Here’s the output from this minimized snippet (see online):

$ shellcheck myscript

In myscript line 2:
DIR=/data/tmp    // The directory to delete
                 ^-- SC1127: Was this intended as a comment? Use # in sh.


In myscript line 3:
rm -rf $DIR/*    // Now delete it
       ^----^ SC2115: Use "${var:?}" to ensure this never expands to /* .
       ^--^ SC2086: Double quote to prevent globbing and word splitting.
                 ^-- SC2114: Warning: deletes a system directory.

Two issues have already been discussed, and would have averted this disaster:

  • ShellCheck noticed that the first // was likely intended as a comment (wiki: SC1127).
  • ShellCheck pointed out that the second // would target a system directory (wiki: SC2114).

The third is a general defensive technique which would also have prevented this catastrophic rm independently of the two other fixes:

  • ShellCheck suggested using rm -rf ${DIR:?}/* to abort execution if the variable for any reason is empty or unset (wiki: SC2115).

This would mitigate the effect of a whole slew of pitfalls that can leave a variable empty, including echo /tmp | read DIR (subshells), DIR= /tmp (bad spacing) and DIR=$(echo /tmp) (potential fork/command failures).

Conclusion

Shell scripts are really convenient, but also have a large number of potential pitfalls.
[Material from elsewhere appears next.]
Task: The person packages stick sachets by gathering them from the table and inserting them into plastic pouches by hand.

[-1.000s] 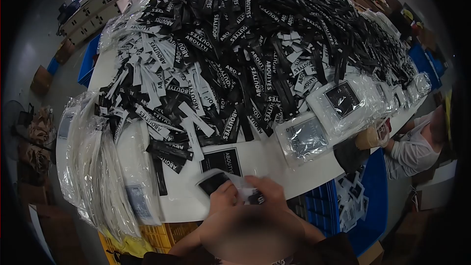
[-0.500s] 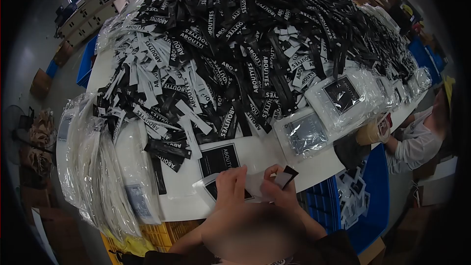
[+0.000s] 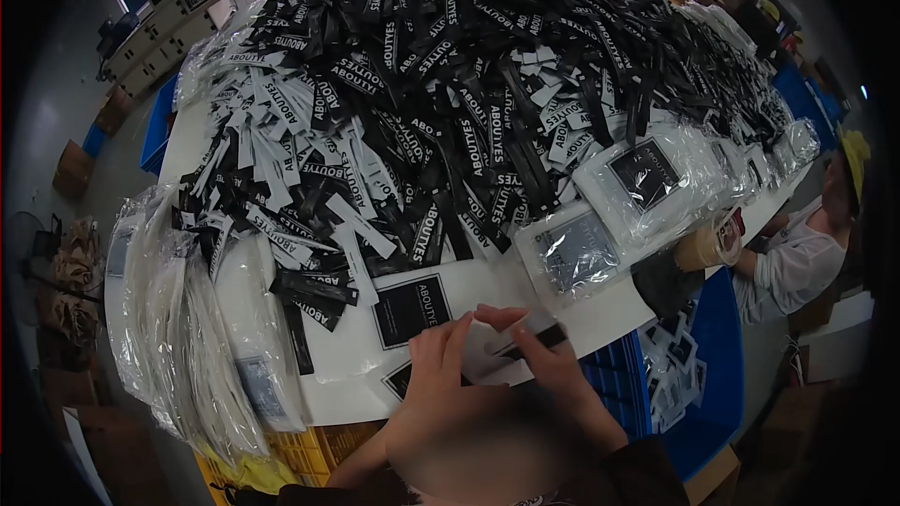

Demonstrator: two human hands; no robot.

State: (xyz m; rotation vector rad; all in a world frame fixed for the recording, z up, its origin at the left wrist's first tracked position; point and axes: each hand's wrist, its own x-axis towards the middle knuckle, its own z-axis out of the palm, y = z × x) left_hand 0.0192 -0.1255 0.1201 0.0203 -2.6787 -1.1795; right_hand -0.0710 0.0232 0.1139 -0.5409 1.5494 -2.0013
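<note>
At the table's near edge, my left hand [image 3: 436,356] has its fingers pressed together on a translucent plastic bag [image 3: 483,361] with a black printed panel. Opposite it, my right hand [image 3: 547,356] is closed, with a narrow black-and-white sachet [image 3: 551,337] under its thumb and fingers, against the bag's right side. The fingertips of both hands come close together at the bag's upper edge. Just beyond lies another bag with a black label [image 3: 412,311], flat on the white table [image 3: 352,389]. Part of the near bag is hidden by my hands.
A large heap of black and white sachets [image 3: 441,112] covers the table. Stacks of plastic bags lie left [image 3: 187,319] and right [image 3: 637,178]. Below stand a blue bin [image 3: 717,365] and a yellow crate [image 3: 323,450]. A co-worker [image 3: 806,244] sits at right.
My right hand has moved in over the bag, bringing the sachet from upright beside it to lying against it. The fingertips of both hands are closer together.
</note>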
Many issues that would be simple, fail-fast syntax errors in other languages would instead cause a script to misbehave in confusing, annoying, or catastrophic ways. Many examples can be found in the Wooledge Bash Pitfalls list, or ShellCheck’s own gallery of bad code.

Since tooling exists, why not take advantage? Even if (or especially when!) you rarely write shell scripts, you can install shellcheck from your package manager, along with a suitable editor plugin like Flycheck (Emacs) or Syntastic (Vim), and just forget about it.

The next time you’re writing a script, your editor will show warnings and suggestions automatically. Whether or not you want to fix the more pedantic style issues, it may be worth looking at any unexpected errors and warnings. It might just save your database.

1 thought on “A shell script that deleted a database, and how ShellCheck could have helped”

  1. For this sad example, mere syntax highlighting would have saved him. Unfortunately the ops usually have a strong minimalism opinion, not setting up a nicer environment for themselves (at least it’s often true in China).